Figures for May, June and July were all revised higher. Recall that July’s 10% gain was the largest since August of 2022.
The data, which is volatile, comes at pivotal juncture for US housing. Mortgage rates just fell an eighth week and refi activity’s starting to pick up. But buyers are reluctant and appear to be waiting it out, hoping for even more relief on the financing side to help ease the burden from record-high prices.
Builder sentiment remains very subdued, and in that context I’d be remiss not mention KB Home on Wednesday. The shares were under meaningful pressure after the builder missed on a handful of key metrics with results released after the bell on September 24.
Remember: There’s actually a glut of new construction in America. In stark contrast to the situation that (still) prevails on the resale side of the market, builders are saddled with the largest inventory overhang since the subprime bust.
With that in mind, Wednesday’s figures showed completed home sales registered the highest in nearly two decades (grey shaded area in the figure).
Notwithstanding the robust sales pace, builders have around half a million houses left to sell. 467,000 homes (the blue line in the figure above) is a lot, particularly when they cost, on average, $493,000.
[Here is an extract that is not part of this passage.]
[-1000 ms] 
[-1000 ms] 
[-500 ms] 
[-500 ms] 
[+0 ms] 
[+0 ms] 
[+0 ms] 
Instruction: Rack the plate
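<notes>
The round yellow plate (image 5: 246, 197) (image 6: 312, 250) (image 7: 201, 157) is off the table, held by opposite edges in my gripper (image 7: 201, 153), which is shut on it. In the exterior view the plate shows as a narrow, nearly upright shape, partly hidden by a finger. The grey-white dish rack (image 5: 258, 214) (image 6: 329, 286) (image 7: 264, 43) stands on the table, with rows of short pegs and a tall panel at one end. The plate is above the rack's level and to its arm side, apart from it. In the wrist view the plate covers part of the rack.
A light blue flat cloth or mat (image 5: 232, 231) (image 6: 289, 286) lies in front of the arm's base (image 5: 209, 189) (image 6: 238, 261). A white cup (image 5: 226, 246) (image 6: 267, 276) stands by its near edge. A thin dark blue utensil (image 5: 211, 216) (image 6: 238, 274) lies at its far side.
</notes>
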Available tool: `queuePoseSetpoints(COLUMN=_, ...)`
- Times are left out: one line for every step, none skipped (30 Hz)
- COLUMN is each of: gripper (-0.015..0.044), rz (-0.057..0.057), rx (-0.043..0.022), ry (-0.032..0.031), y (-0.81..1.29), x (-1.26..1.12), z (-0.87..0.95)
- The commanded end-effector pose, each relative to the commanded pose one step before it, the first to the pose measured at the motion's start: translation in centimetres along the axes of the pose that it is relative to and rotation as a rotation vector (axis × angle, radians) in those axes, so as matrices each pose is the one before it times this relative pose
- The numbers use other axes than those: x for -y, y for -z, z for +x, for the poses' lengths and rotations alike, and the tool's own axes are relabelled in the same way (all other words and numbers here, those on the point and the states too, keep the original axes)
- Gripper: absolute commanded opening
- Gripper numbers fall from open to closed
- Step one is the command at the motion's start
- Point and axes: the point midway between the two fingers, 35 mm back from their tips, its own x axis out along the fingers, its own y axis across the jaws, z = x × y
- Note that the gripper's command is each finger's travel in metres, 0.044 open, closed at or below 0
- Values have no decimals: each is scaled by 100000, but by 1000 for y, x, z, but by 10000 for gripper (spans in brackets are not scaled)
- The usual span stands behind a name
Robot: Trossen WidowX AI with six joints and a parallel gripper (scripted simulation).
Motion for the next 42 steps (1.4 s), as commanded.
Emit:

That said (and partly because of that), the median new home price in August was “just” $420,600. That was down 4.6% YoY, the largest 12-month drop since October, when the market was reeling from mortgage rates approaching 8%. When you’ve got a lot to sell, you gotta discount it if you want to move it. Or in this case, move people into it.
Note from the figure that new home prices have notched seven straight YoY declines, and eight in nine.
There again we see the glaring discrepancy between the dynamics in the resale market and new construction.
Last week’s NAR figures showed the median existing home went for $416,700 in August. So, there’s no discount to speak of for buying “used.”
Indeed, existing home prices have posted annual gains for 14 consecutive months. Sales of “used” abodes declined in August and in 24 of the preceding 32 months besides.





I wonder if buyers of new houses a year ago have seen their home values rise with existing houses or fall with new houses. Technically their houses are “existing” but in reality they are indistinguishable from all the new self-storage units for sale in the same and similar developments.
Well, new home sales are a bigger factor where there is land to build on. That leaves out large commutable metro suburbs, and the northeast.
467,000×493,000=$230 billion
It could be worse. Like the over two years of inventory that Chinese builders are trying to move.
Not to quibble, but with 61% of builders offering incentives according to the NAHB survey, there’s actually a premium to buy used it would appear.